It hits you like a rail of coke. The brightly neon-hued images and three-dimensional ephemera that cover every inch of the small dark room –– records, a piano, boom boxes, TVs, a Star of David, children’s toys, tinsel –– pulsate and jive like the super-loud pop music, from The O’Jays’ “Love Train” to some tropicália disco, blaring through hidden speakers. As the delirium eventually ebbs, or as the overall loudness begins to disorient you, another though less invigorating sensation arrives: How in the hell did they do this?
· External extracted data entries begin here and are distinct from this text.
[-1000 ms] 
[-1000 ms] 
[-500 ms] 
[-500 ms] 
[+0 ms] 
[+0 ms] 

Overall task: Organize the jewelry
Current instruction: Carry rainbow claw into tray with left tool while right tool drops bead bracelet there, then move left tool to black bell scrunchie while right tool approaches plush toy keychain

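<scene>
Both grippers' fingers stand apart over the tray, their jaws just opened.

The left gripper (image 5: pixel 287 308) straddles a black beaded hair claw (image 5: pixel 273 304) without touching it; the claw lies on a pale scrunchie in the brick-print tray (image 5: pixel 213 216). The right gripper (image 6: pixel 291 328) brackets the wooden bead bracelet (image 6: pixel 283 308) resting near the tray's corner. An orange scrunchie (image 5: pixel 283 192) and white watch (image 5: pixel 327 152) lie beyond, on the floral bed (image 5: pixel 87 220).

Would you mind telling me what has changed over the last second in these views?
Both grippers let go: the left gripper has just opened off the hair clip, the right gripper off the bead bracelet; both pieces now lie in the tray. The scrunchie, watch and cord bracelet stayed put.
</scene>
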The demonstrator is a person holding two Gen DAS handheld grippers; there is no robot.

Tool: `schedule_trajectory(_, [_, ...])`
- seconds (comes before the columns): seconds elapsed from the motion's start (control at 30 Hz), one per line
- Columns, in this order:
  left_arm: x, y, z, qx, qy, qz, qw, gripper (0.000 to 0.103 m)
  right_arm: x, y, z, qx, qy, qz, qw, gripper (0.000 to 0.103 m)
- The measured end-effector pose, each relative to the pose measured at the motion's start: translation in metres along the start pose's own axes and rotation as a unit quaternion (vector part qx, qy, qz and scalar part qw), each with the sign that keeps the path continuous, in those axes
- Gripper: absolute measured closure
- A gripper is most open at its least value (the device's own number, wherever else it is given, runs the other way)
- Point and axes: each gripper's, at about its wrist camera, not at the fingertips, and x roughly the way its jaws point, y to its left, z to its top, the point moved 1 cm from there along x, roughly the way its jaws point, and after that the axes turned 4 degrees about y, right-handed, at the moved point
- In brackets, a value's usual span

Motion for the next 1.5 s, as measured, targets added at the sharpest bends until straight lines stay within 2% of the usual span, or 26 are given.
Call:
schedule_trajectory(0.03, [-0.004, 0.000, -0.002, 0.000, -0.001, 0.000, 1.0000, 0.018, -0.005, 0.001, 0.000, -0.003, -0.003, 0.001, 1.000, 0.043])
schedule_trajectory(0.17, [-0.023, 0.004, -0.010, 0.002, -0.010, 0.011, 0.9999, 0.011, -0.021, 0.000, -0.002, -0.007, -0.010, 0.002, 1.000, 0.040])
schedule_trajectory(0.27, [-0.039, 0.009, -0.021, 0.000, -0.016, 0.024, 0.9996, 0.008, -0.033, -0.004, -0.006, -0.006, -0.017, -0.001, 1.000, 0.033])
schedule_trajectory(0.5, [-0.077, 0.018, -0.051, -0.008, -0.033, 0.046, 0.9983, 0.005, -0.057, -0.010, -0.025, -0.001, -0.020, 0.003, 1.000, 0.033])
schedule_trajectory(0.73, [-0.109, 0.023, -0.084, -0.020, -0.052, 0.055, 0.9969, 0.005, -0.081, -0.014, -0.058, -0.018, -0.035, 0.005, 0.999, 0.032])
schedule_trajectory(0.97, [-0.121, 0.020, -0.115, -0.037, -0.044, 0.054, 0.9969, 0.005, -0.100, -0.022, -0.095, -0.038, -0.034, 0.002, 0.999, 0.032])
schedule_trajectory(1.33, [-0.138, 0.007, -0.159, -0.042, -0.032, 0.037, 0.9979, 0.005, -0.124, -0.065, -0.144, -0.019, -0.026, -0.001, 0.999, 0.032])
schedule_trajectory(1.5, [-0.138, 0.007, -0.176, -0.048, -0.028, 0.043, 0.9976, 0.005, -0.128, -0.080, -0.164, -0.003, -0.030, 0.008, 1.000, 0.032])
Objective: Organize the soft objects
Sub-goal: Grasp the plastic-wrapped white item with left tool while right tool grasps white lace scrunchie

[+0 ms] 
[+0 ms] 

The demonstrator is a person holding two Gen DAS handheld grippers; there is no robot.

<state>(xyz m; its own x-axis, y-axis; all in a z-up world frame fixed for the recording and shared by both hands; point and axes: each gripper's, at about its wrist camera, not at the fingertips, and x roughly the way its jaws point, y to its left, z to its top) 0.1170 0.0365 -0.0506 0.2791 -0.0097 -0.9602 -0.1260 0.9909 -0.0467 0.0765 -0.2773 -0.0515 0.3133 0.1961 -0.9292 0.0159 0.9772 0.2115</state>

Multi-disciplinary artist Kenny Scharf’s totalizing environment, part of his Cosmic Cavern series dating back decades, is a, um, high point in Urban Theater: New York Art in the 1980s, a broad survey that will remain at the Modern Art Museum of Fort Worth until Jan. 4. Covering 25,000 square feet of gallery space (and a couple of feet in the gift shop, of course), the exhibit, organized by Modern curator Michael Auping and featuring just about every heavy hitter –– including Laurie Anderson, Jean-Michel Basquiat, Francesco Clemente, Nan Goldin, Keith Haring, Jenny Holzer, Jeff Koons, Barbara Kruger, Robert Longo, Robert Mapplethorpe, David Salle, Julian Schnabel, Cindy Sherman, and, of course, Andy Warhol, whose monumental self-portrait in green with part of his white hair elevated greets museumgoers –– raises another question: Why the hell are they doing this now?
In the accompanying catalog, Auping simply writes, “As the artists who emerged in that decade now set records at auction, the era is ripe to be re-examined,” ignoring –– willfully or not –– the context of the show. The Decade of Decadence appears to be coming back in more ways than one. Instead of the Cold War, the West’s meta-narrative is the threat of terrorism, which could also explain our devotion to escapist fantasies in entertainment, the return of giddy, Memphis Group-inspired design (lots of geometric shapes and bold, often-incongruent colors), and skinny jeans.